President Barack Obama's task force on middle-class issues began its work Friday with a panel discussion on green jobs — and an announcement that the energy and housing departments would work together to spend $16 billion to weatherize homes and create a green industry for home energy efficiency.
Vice President Joe Biden, who chairs the task force, called the weatherization plan a "historic partnership to create thousands of jobs in the retro-fitting and weatherization industry."
The Energy and Housing and Urban Development departments agreed to coordinate home weatherization spending provided by the $787 economic stimulus bill that Obama signed last week.
HUD said it would put up $4.5 billion to renovate and upgrade public housing. The Energy Department will invest $5 billion in weatherization funds; $3.2 billion for a new Energy and Environment Block Grant that cities and states can use to retrofit homes; and $3.1 billion for a program that states can tap into.
The task force also heard from experts on the potential to create and fill green jobs.
Broadly defined as related to improving the environment, green jobs pay up to 20 percent more than other jobs, are more likely to be union jobs and likelier held by men, less so by minorities and city dwellers, according to a task force staff report released at Friday's meeting in Philadelphia at the University of Pennsylvania. Green jobs also are largely domestic jobs that cannot be shipped overseas.
$11 billion for smart grid
The $787 billion economic stimulus bill Obama signed last week includes billions to help create such jobs as installing solar panels and building wind turbines, which also is part of his goal to nudge the country away from dependence on foreign oil and toward reliance on renewable forms of energy.
Among the provisions: $11 billion for investments in a smart grid to create more than 3,000 miles of new or modernized high-tech transmission lines; $6 billion for a loan guarantee program to encourage banks to finance green investments; and $500 million for a "green job" training program to be run by the Department of Labor.
It is Obama's belief that such jobs will help raise living standards for middle-class families, who didn't fare well before the current economic downturn set in and are now feeling pinched along with millions of other people who have lost their jobs and homes, and watched retirement and college savings disappear.
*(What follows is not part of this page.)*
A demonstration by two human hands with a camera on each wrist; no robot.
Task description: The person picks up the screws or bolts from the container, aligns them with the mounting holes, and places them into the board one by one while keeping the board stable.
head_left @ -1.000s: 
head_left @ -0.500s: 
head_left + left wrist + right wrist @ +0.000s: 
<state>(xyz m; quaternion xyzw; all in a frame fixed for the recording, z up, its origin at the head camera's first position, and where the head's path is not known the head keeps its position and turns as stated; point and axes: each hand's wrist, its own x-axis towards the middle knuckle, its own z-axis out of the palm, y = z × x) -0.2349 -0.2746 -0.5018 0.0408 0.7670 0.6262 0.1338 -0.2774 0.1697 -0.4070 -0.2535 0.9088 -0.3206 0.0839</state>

Obama announced the panel last month at the White House. Its purpose is to recommend ways to boost the nation's middle class. It also will evaluate new and existing policies to determine whether they are helping or hurting the middle class.
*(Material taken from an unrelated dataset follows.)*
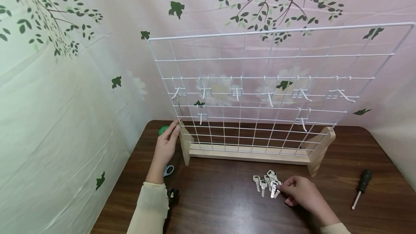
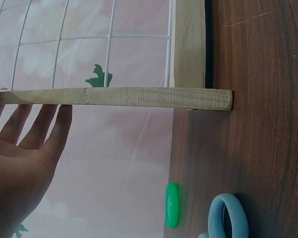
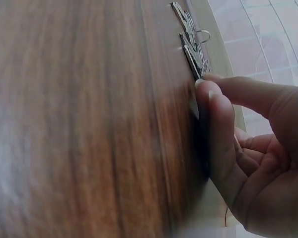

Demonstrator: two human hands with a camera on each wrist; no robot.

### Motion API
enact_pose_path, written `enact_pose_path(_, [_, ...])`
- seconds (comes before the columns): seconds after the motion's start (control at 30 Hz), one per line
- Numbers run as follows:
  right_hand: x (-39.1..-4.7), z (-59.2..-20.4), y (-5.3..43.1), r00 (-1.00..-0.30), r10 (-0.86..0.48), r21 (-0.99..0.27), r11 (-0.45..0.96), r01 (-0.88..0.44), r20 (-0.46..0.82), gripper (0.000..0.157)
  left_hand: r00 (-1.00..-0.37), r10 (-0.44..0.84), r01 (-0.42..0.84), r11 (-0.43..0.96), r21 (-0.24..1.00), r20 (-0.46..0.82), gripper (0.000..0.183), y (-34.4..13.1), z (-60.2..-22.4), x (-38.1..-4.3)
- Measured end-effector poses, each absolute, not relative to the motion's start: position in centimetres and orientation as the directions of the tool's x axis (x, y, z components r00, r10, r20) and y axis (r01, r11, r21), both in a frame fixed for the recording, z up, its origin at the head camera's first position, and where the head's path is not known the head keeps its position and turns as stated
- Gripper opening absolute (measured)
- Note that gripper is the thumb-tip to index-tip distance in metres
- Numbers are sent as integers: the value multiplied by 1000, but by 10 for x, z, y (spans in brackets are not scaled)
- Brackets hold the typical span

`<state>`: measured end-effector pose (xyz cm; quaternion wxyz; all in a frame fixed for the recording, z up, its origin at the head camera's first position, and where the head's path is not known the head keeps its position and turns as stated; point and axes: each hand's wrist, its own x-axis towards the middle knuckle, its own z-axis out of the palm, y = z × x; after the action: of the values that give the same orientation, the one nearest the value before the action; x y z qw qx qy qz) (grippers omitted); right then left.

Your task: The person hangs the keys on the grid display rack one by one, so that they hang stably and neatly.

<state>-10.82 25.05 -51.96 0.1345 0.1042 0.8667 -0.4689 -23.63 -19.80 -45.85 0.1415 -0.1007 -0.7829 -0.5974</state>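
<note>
My left hand [image 1: 167, 142] holds the left wooden leg [image 2: 114, 96] of the stand, fingers against its outer side and thumb at its upper end. The leg bears a white wire grid rack [image 1: 240, 118] fitted with several white hooks [image 1: 237, 93]. A small ring with something thin below it hangs by the leftmost hook. At the front, my right hand [image 1: 300, 192] pinches a key [image 3: 192, 62] between thumb and forefinger at the edge of a loose group of silver keys [image 1: 263, 187]. Part of that key is hidden by the fingertips.
A dark-handled screwdriver [image 1: 362, 187] lies on the brown table [image 1: 221, 205] at right. Blue-handled scissors [image 2: 228, 213] and a green round object [image 2: 172, 206] lie beyond the left leg. A black object [image 1: 173, 193] sits beside the left sleeve. Leaf-patterned cloth [image 1: 123, 46] hangs behind.
</note>
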Motion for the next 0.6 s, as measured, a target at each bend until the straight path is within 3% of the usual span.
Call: enact_pose_path(0.6, [-108, -521, 254, -946, -5, -806, 524, 274, -325, 27, -943, -6, 320, 262, 910, 334, 42, -198, -459, -237])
"Quite simply, a strong middle class equals a strong America. We can't have one without the other," Biden said at the time. "It is our charge to get the middle class, the backbone of this country, up and running again."
$2,000 drop in middle-class incomes estimated
Jared Bernstein, the task force's executive director, said middle-class incomes have fallen by about $2,000 in real terms since the start of the decade and that violates a basic American tenet: that you'll get ahead if you work hard and your children will fare even better.
"Part of this election was about recognizing that a key part of any effective government's economic agenda had to be reconnecting the living standards of the middle class to that of the expanding economy once it starts expanding again," said Bernstein — Biden's chief economist and economic policy adviser.
"We are fortunate enough to be here now and we have a responsibility to carry through on that," he said Wednesday.
Labor unions welcomed the administration's focus on the middle class.
Anna Burger, who leads the Change to Win group of seven unions, said the task force shows government understands that rebuilding the American Dream and fixing the economy means "creating good jobs with a wage that can support a family, benefits that can keep them healthy and a secure and dignified retirement."
Bill Samuel, the AFL-CIO's director of governmental affairs, said the makeup of the task force increases its visibility, even though the panel is only advisory.
"This is a high-profile task force with someone in charge who is really committed to this and has been throughout his entire career," Samuel said. "So we don't see this as a flash in the pan."
Biden was joined at the meeting by several Cabinet members and others on the task force, including the secretaries of energy, transportation, education, agriculture, and housing and urban development, labor secretary-designate Hilda Solis and Melody Barnes, Obama's domestic policy chief.
Background on the task force is online at www.astrongermiddleclass.gov.